Exercise requirements:
Return all lines from the listing below in which "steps" appears.

Information supplied:
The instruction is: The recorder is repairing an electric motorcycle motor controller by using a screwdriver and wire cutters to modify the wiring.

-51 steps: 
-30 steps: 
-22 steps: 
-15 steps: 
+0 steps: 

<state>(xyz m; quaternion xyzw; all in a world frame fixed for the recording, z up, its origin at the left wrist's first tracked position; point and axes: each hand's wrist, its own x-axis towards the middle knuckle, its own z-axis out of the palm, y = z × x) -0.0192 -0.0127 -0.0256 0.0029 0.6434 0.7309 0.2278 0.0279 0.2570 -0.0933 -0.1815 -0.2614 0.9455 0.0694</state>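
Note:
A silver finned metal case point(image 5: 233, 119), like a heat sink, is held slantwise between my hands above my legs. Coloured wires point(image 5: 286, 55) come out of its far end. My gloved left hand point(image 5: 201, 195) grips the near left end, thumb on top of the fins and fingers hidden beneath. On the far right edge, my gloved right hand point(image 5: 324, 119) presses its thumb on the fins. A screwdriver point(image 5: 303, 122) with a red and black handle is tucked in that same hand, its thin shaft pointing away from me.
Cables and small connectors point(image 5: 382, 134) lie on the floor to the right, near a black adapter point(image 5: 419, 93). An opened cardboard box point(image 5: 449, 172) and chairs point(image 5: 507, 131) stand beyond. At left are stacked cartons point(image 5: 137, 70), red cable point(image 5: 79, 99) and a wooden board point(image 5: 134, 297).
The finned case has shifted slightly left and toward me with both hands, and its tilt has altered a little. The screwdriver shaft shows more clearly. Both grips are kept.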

Response area:
-51 steps: 
-30 steps: 
-22 steps: 
-15 steps: 
+0 steps: 

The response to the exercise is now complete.